WHAT IS BEING ASKED: I would like the listing below retyped exactly, line by line.

· · · · · · ·

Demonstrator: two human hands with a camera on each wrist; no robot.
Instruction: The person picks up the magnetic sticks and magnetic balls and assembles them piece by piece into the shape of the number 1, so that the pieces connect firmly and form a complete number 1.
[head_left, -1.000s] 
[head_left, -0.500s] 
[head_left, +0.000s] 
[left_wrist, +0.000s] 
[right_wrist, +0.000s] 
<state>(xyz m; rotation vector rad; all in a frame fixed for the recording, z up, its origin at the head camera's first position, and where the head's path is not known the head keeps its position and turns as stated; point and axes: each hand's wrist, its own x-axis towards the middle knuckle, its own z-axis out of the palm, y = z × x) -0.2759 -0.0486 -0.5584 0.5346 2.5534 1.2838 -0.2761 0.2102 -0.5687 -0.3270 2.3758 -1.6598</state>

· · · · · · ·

ANSWER BOX:
Demonstrator: two human hands with a camera on each wrist; no robot.
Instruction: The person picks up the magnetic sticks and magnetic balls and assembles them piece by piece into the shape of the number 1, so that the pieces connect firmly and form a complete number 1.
[head_left, -1.000s] 
[head_left, -0.500s] 
[head_left, +0.000s] 
[left_wrist, +0.000s] 
[right_wrist, +0.000s] 
<state>(xyz m; rotation vector rad; all in a frame fixed for the recording, z up, its origin at the head camera's first position, and where the head's path is not known the head keeps its position and turns as stated; point and axes: each hand's wrist, its own x-axis towards the middle knuckle, its own z-axis out of the palm, y = z × x) -0.2759 -0.0486 -0.5584 0.5346 2.5534 1.2838 -0.2761 0.2102 -0.5687 -0.3270 2.3758 -1.6598</state>

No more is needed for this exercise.